That is perfect. They are not big and get soft when wet. Too Can Sam here I come.


----------



## chandab (Aug 17, 2007)

What ever treat you decide on; definitely not Karo on your finger, as that's just asking to start a bad habit of biting. A little bit of his normal ration in a shallow bucket would work just fine; but as you are lovin on him, the loving should be reward enough.


----------



## Charlene (Aug 17, 2007)

marshmallows. i wish i could grow them on trees!


----------



## disneyhorse (Aug 17, 2007)

I don't really believe in treats for horses of any age, unless they are terrified of you. If you have a friendly horse, some good scratches should be plenty reward for being good! Animals do not need "treats" it only makes the owner feel better.

Giving a foal treats will just train YOU to give treats as it gets older, and then you will find your horse thinks you are a treat-dispenser and will bite at you, and only want your attention for FOOD. They will not want to see YOU they will just want the FOOD. I think that is a horribly frame of mind for a horse. I've seen horses that get lots of treats, and to me they seem very ansty, kick the fence, and bob their heads to try to get you to give them a treat. It just bothers me. My horses nicker to see me and are eager to get out and about.... but all I do is groom them and exercise them. I'm NOT the treat lady.
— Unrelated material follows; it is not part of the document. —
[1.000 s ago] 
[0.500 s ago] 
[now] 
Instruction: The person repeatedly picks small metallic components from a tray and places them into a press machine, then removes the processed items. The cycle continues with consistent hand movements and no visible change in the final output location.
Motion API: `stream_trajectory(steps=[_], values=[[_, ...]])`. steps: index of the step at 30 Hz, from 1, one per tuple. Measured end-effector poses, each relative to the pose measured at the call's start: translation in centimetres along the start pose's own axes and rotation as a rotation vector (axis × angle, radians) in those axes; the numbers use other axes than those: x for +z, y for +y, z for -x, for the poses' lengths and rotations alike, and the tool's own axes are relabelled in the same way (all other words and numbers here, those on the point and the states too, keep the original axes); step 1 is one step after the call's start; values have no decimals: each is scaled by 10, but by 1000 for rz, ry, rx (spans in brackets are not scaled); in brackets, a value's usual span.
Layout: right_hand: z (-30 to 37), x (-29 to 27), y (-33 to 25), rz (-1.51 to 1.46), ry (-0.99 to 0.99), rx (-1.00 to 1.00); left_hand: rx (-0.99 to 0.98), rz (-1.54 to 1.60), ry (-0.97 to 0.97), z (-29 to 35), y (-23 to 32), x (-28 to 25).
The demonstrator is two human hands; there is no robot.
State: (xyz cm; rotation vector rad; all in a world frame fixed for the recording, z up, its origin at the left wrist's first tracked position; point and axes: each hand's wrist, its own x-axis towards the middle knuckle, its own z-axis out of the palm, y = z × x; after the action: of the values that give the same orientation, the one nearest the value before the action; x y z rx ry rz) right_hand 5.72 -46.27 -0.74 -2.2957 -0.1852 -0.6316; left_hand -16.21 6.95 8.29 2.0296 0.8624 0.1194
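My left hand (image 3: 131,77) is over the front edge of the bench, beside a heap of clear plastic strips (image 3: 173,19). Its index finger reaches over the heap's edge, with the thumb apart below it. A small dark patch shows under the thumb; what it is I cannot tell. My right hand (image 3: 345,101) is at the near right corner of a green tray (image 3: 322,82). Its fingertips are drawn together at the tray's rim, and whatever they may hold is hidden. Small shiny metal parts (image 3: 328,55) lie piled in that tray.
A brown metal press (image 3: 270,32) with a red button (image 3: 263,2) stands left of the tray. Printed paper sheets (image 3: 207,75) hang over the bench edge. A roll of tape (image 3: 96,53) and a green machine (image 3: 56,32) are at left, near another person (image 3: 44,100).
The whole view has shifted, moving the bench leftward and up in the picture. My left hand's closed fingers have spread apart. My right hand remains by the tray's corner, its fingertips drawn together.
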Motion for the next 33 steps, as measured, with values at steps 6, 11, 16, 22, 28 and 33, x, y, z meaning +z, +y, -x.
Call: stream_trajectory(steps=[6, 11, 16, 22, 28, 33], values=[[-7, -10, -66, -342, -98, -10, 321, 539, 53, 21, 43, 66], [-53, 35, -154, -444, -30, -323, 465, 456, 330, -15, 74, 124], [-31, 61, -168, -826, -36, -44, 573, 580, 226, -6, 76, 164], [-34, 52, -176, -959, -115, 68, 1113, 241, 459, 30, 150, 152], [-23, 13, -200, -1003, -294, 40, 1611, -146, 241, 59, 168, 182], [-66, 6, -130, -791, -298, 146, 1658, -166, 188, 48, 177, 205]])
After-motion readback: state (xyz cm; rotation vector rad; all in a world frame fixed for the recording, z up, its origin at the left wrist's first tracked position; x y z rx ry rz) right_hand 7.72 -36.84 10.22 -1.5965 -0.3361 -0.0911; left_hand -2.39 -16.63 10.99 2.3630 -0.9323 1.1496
I also will echo the sentiments about not hand-feeding treats. Only give treats in a bucket or feed pan. That way they will not equate hands with biting and food.

Also, with showing halter, I have found that baiting with food actually makes it worse... the horse will not hold it's head up properly and creeps towards you because if it's not close enough to you then it feels that it can't get the treat, which is it's sole motivation. All it needs to do is be TAUGHT that it must set up and show, that is the job at hand.

Anyway, off the soapbox...



: sorry

If you have a foal that is terrified of you and you need to motivate it to come towards you or you want to bait it to do something, just a handful of it's regular grain should do. Most foals don't have a taste for "treats" until they are older.

Andrea


----------



## zoey829 (Aug 17, 2007)

Great ideas! I agree about treats, normally. But on occasion I like to give a treat or two. I appreciate all the input.


----------



## Ray (Jul 3, 2020)

I'm thinking of getting a 8 month old arabian gelding, do you take foals on walks, what should I feed him. And can he sleep inside the house?


----------



## chandab (Jul 3, 2020)

Ray said:


> I'm thinking of getting a 8 month old arabian gelding, do you take foals on walks, what should I feed him. And can he sleep inside the house?


Best that he stays outside in the barn.
Yes, walks are great way to bond and safe form of exercise.
Continuing with the feed program the seller has him on his a safe way to go; but in general a good quality grass hay and a mare/foal or growth feed is a good choice (some do very well on a ration balancer instead of the mare/foal feed).


----------